I think we first need to figure out the security model behind this.

For kTLS you have the TLS Handshake messages inline with the TCP
socket and thus credentials are given by the owner of that socket.
This is simple and makes a lot of sense since whoever opened that
connection has to decide to give a client certificate or accept
the server certificate (in case of session resumption also provide
the PSK).

I like to have a generic TLS Handshake interface as well since more
and more protocols will take TLS 1.3 as reference and use its
handshake protocol. What I would not do is insist on using an fd,
because that is what OpenSSL and others are just used to. The TLS
libraries need to go away from the fd as IO model and provide
appropriate APIs into the TLS Handshake (and also TLS Alert
protocol) for a “codec style” operation.

Fundamentally nothing speaks against TLS Handshake in the kernel. All
the core functionality is already present. All KPP, HKDF and even the
certifiacate handling is present. In a simplified view, you just need
To give the kernel a keyctl keyring that has the CA certs to verify
and provide the keyring with either client or server certificate to
use.

On a TCP socket for example you could do this:

	setsockopt(fd, SOL_TCP, TCP_ULP, “tls+hs", ..);

	tls_client.cert_id = key_id_cert;
	tls_client.ca_id = key_id_ca;

	setsockopt(fd, SOL_TLS, TLS_CLIENT, &tls_client, ..);

Failures or errors would be reported out via socket errors or SCM.
And you need some extra options to select cipher ranges or limit to
TLS 1.3 only etc.

But overall it would make using TCP+TLS really simple. The complicated
part is providing the key ring. Then again, the CA key ring could be
inherited from systemd or some basic component setting it up and
sealing it.

For other protocols or usages the input would be similar. It should
be rather straight forward to provide key ring identifiers as mount
option or via an ioctl.

This however needs to overcome the fear of putting the TLS Handshake
into the kernel. I can understand anybody thinking that it is not a
good idea and with TLS 1.2 and before it is a bit convoluted and
error prone. However starting with TLS 1.3 things are a lot simpler
and streamlined. There are few oddities where TLS 1.3 has to look
like TLS 1.2 on the wire, but that mainly only affects the TLS
record protocol and kTLS does that today already anyway.

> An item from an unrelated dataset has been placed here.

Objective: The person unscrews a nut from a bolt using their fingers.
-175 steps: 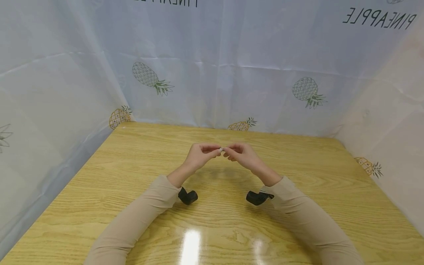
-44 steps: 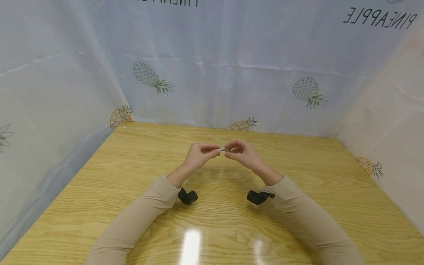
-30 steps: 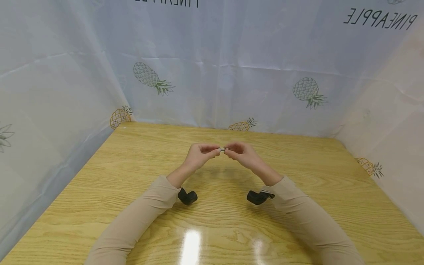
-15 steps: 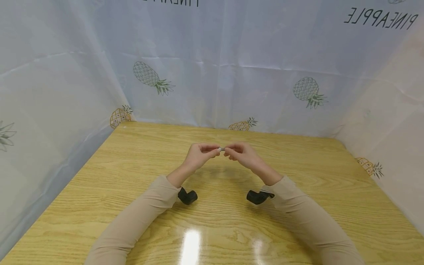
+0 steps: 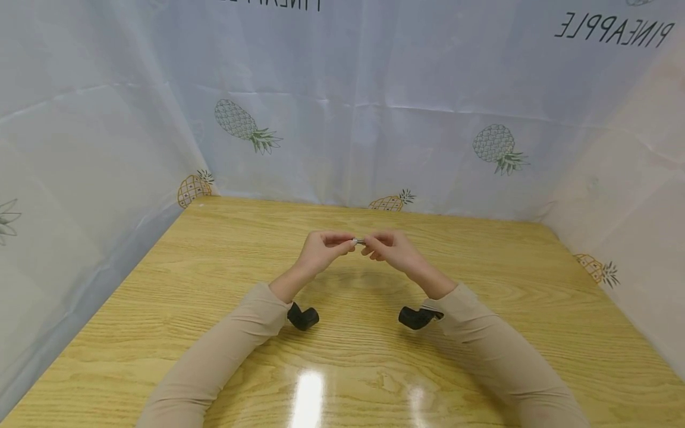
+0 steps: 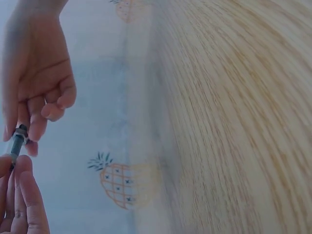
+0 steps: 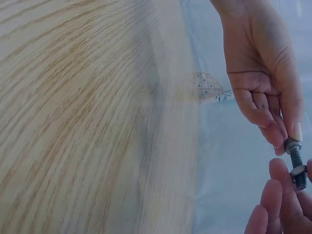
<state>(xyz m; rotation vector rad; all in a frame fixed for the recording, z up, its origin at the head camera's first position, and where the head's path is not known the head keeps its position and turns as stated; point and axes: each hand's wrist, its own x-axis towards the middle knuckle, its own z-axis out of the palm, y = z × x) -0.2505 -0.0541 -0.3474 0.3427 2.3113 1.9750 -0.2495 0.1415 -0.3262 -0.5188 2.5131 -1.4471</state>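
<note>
A small dark metal bolt (image 7: 296,157) lies level between my fingertips, held above the wooden table. In the head view, my left hand (image 5: 319,252) pinches its head end between thumb and fingers. A nut (image 7: 298,170) sits on the thread close to the bolt's free end. My right hand (image 5: 397,249) has its thumb and index finger on the nut, while its other fingers curl below. The left wrist view shows the bare thread between the two hands, with the nut up by the right fingertips. The bolt's head is partly covered by the left fingers.
The light wooden table (image 5: 214,285) spreads under both forearms. Pale cloth curtains (image 5: 353,142) with printed pineapples stand behind and at both sides. Black wrist mounts (image 5: 304,318) stick out below the beige sleeves.
The right fingers, spread apart around the nut 1.5 s ago, have come together on it again and shifted slightly. My left hand has kept its hold on the bolt in place.
</note>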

For reference ELL (git.kernel.org/pub/scm/libs/ell/ell.git) has a
TLS implementation that utilizes AF_ALG and keyctl for all the
basic crypto needs. Certificates and certificate operations are
purely done via keyctl and that works nicely. If KPP would finally
get an usersapce interface, even shared secret derivation would go
via kernel crypto.

The code is currently TLS 1.2 and earlier, but I have code for
TLS 1.3 and also code for utilizing kTLS. It needs a bit more
cleanup, but then I am happy to publish it. The modified code
for TLS 1.3 support has TLS Handshake+Alert separated from TLS
Record protocol and doesn’t even rely on an fd to operate. This
comes from the requirement that TLS for WiFi Enterprise (or in
the future QUIC) doesn’t have a fd either.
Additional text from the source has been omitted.